Please say how many lines in the material include the string "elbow", and nothing else.

*** Material provided

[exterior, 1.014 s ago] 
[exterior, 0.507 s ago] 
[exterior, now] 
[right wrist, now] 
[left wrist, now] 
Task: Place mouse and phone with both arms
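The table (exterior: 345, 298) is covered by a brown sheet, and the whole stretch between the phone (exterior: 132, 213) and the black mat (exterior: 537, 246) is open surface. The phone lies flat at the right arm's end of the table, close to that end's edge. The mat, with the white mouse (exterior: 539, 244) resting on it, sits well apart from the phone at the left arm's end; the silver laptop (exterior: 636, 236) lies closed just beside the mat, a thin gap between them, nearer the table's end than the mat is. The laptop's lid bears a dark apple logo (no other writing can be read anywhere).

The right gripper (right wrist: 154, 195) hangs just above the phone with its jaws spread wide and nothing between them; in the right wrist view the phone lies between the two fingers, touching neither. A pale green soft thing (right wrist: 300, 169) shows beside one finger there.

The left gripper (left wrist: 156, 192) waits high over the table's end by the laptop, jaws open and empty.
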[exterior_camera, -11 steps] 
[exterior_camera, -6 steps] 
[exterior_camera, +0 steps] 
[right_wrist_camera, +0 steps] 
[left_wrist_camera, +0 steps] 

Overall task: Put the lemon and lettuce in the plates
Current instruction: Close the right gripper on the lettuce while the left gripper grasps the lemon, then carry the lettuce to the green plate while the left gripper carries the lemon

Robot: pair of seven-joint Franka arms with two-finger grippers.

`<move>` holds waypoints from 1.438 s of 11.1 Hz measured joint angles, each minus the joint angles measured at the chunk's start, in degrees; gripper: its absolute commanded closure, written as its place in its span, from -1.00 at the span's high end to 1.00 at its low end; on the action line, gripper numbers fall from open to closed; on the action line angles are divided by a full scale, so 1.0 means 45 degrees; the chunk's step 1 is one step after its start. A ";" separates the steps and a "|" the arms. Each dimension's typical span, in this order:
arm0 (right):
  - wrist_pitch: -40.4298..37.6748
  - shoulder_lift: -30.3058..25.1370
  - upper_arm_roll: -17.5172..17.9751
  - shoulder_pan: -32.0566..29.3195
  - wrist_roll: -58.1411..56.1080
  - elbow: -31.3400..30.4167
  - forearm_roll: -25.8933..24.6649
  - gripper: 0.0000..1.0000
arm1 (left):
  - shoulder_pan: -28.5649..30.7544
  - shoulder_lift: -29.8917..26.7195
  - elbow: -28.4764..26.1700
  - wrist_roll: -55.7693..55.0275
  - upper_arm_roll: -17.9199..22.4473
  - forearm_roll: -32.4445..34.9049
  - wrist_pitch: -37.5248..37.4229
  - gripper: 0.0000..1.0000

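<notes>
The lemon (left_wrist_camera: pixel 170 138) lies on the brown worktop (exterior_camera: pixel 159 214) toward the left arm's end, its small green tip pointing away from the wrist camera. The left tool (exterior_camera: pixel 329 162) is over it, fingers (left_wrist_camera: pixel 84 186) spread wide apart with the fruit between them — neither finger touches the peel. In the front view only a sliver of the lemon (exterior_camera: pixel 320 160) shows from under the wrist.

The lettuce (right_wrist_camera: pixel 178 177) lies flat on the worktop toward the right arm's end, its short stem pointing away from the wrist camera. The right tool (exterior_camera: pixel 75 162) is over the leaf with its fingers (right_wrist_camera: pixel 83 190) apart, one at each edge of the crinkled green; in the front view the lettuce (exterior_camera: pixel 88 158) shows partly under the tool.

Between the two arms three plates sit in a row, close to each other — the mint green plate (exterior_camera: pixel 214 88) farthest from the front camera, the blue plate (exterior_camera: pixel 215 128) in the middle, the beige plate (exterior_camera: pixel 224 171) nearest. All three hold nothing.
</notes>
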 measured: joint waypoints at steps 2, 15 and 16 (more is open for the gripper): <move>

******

### Solution to the problem
2